We have a program consisting of $n = 100$ modules of code.
$X_i$ = number of errors on the ith module of code
Suppose that $X_i ∼ Poisson(1)$ are i.i.d.
Let $Y = \sum_{i=1}^n X_i $ be the total number of errors.
I need to compute Markov and Chebyshev bounds for $Pr(Y \geq 80)$ but I don't know how.
For instance, I know Markov inequality is:
$$\Pr(X \geq a) \leq \frac{E(X)}{a}$$
And I have seen that for example for $Poisson(1)$ I could replace $E(x)$ for 1, but I'm not sure what I should replace it for in this case, since it is the $E(Y)$.
If the expected value of $X$ is 1, should the expected value of $Y$ be 100?
Cause this doesn't look correct:
$$\Pr(Y \geq 80) \leq \frac{100}{80}$$
Edit
Ok, so since by the comments it seems to be correct. I need to calculate Chebyshev.
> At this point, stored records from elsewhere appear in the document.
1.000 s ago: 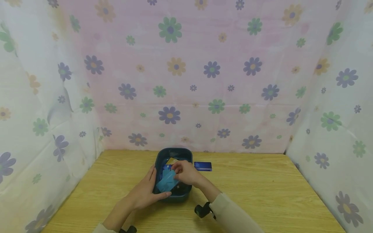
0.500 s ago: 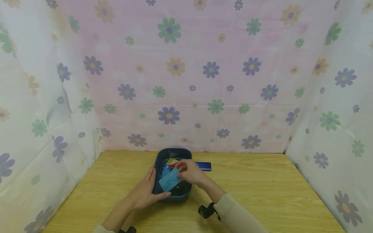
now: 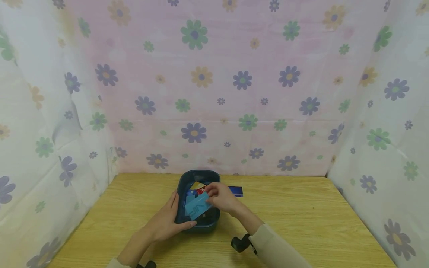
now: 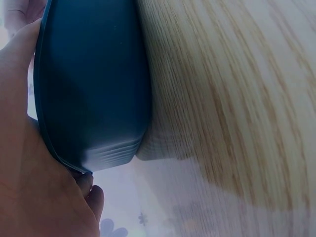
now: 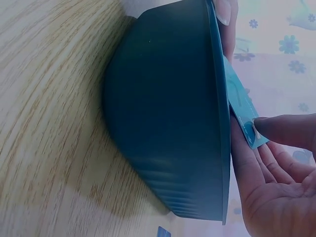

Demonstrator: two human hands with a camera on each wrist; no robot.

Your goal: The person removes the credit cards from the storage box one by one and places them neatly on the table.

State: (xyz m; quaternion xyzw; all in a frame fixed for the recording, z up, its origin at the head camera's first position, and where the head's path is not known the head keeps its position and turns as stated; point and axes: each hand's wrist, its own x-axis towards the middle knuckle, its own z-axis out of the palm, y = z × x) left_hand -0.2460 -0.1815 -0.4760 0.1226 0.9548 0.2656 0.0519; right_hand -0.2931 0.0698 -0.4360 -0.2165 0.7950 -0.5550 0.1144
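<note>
In the head view a dark teal plastic basin [image 3: 201,173] stands on the table with several cards inside. My left hand [image 3: 165,215] holds its near left side, the thumb along the near rim and the fingers at the left wall. My right hand [image 3: 222,199] is over the basin's right side and pinches a light blue card [image 3: 198,207] with printed marks. The right wrist view has this card [image 5: 240,98] between thumb and fingers, just above the rim. A red card [image 3: 201,190] and a blue card [image 3: 191,192] lie inside, partly covered.
A dark blue card [image 3: 236,191] lies on the wooden table [image 3: 285,216] right of the basin, partly hidden by the right hand. A yellowish card [image 3: 197,185] is in the basin's far part. Floral cloth [image 3: 218,93] encloses the back and sides.
My right hand has moved a little to the right with the light blue card, and its printed face now shows more clearly. More of the red card is visible. The left hand stays in place.
</note>
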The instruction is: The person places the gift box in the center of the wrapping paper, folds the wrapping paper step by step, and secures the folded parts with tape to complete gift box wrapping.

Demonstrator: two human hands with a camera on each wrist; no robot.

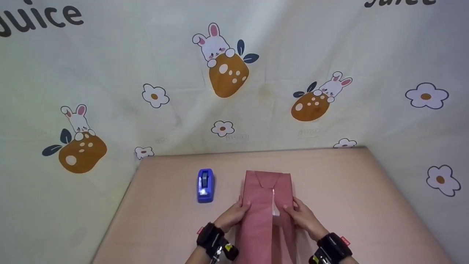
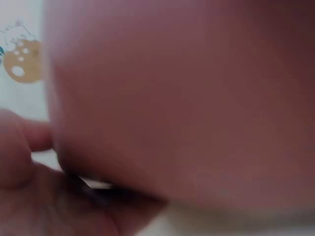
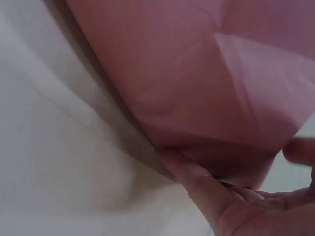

For that I need the $Var(Y)$, since $Y$ is a compound poisson distribution I have seen this formula:
$$Var(Y) =(\sigma^2+\mu^2)\lambda$$
And I know $\sigma$ and $\mu$ for $X$ are $\lambda$, so:
$$Var(Y) = 2$$
Then the formula is:
$$\Pr(Y \geq a) \leq \frac{Var(Y)}{(a - E(Y))^2}$$
And I should get:
$$\Pr(Y \geq 80) \leq \frac{2}{400}$$
Is this correct? Should I do anything else on this last formula?